Two other perennial powers, Notre Dame and Louisville, received rough treatment in the East. The Irish, slipping to 2-8 for the season, lost at LaSalle (66-61) and Virginia (87-54); the Cardinals were upset 75-74 at Virginia Tech. Calvin Oldham scored with two seconds left to account for Tech's margin of victory, but Louisville had a hand in its own demise by missing the front end of four one-and-ones in the last 2:24. "If you can't make free throws, you don't deserve to win," said Louisville Coach Denny Crum, whose Cardinals lead the Metro Conference in missed free throws. "These are major-college players.

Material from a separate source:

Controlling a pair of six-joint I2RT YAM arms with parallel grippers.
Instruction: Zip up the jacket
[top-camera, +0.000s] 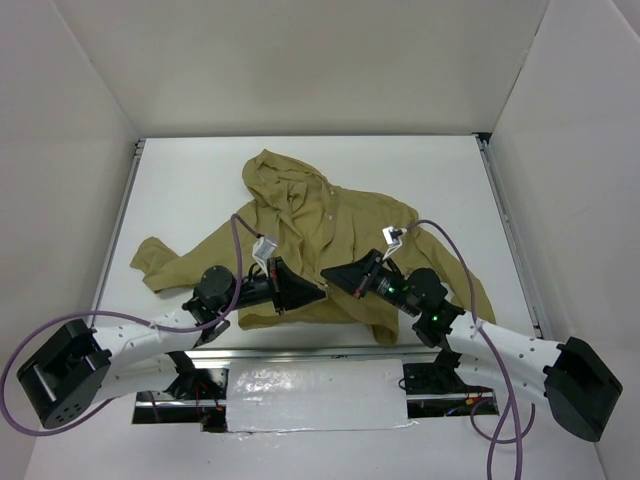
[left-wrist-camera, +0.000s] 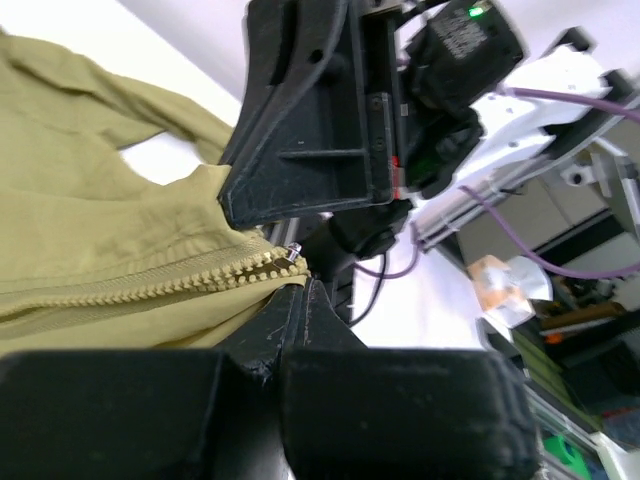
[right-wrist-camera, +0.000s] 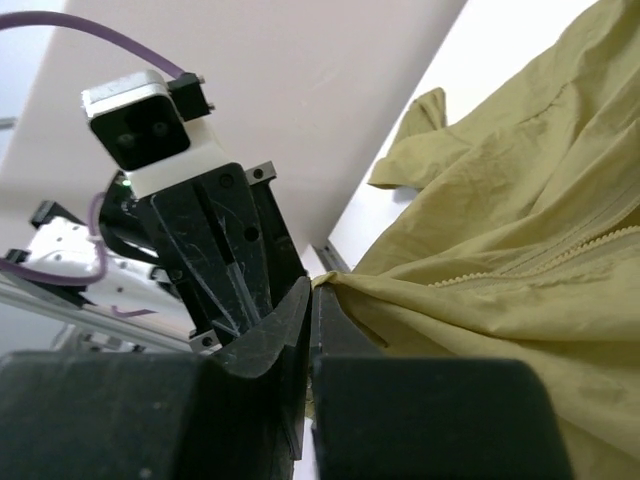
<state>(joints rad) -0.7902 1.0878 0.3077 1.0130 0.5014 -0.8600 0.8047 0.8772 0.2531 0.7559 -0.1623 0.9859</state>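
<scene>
The olive-tan jacket (top-camera: 330, 225) lies spread on the white table (top-camera: 190, 190), hood at the far end and sleeves out to both sides. My left gripper (top-camera: 318, 293) and right gripper (top-camera: 328, 274) meet tip to tip at the middle of its near hem. In the left wrist view my left gripper (left-wrist-camera: 303, 283) is shut on the hem by the lower end of the zipper (left-wrist-camera: 150, 288). In the right wrist view my right gripper (right-wrist-camera: 315, 285) is shut on a corner of the jacket (right-wrist-camera: 520, 250). The left gripper's fingers (right-wrist-camera: 225, 260) stand close behind it.
White walls enclose the table on three sides. Metal rails run along its left edge (top-camera: 125, 200) and right edge (top-camera: 505, 220). A shiny panel (top-camera: 310, 395) lies between the arm bases at the near edge. Purple cables (top-camera: 450, 240) loop over the jacket.
</scene>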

They should be able to make free throws. If we make them, we win easy."
Villanova remained unbeaten in the Big East—but barely. Getting assists from the bench, the Wildcats beat Boston College 54-53 and Syracuse 84-83 in overtime. Having been demoted to eighth man because of his .393 shooting, erstwhile starter Frank (Happy) Dobbs regained both his touch and his nickname by making seven of eight outside shots in the first half against BC. Gary McLain sealed the win with two free throws at 0:21. With Wildcat scoring leader Stewart Granger missing his first six shots and star Center John Pinone fouling out against Syracuse, Villanova turned to Aaron Howard, who sank an 18-footer to force the game into OT. Whereupon Granger made a basket and two free throws. "Even if I miss one, two or three shots, I'm the kind of player who'll keep shooting," he said. "I just kept calm. I knew they would start dropping."
San Francisco defeated South Carolina 72-71 in a bizarre overtime game. With the score tied at 69 and San Francisco holding the ball for a last shot, Referee Frank Buckiewicz warned the Gamecocks for refusing to come out of their 2-3 zone and put pressure on the ball. Only one player, Guard Gerald Peacock, defended aggressively, and with 11 seconds left, Buckiewicz called a technical foul, causing South Carolina Coach Bill Foster to blow sky-high. USF's Eric Slaymaker sank the free throw resulting from the technical, and with eight seconds left, he made two foul shots. The Gamecocks got a basket with two seconds to go; then the Dons used up the remaining time by deliberately throwing an inbounds pass off the back of Gamecock Jimmy Hawthorne and letting the ball roll out of bounds. Stunned by the play and enraged by the refereeing, Foster rushed onto the floor. In the ensuing welter of coaches and law enforcement officials, Foster and his San Francisco counterpart, Peter Barry, nearly came to blows. "The problem was that there were some people with differences of opinion," said Barry.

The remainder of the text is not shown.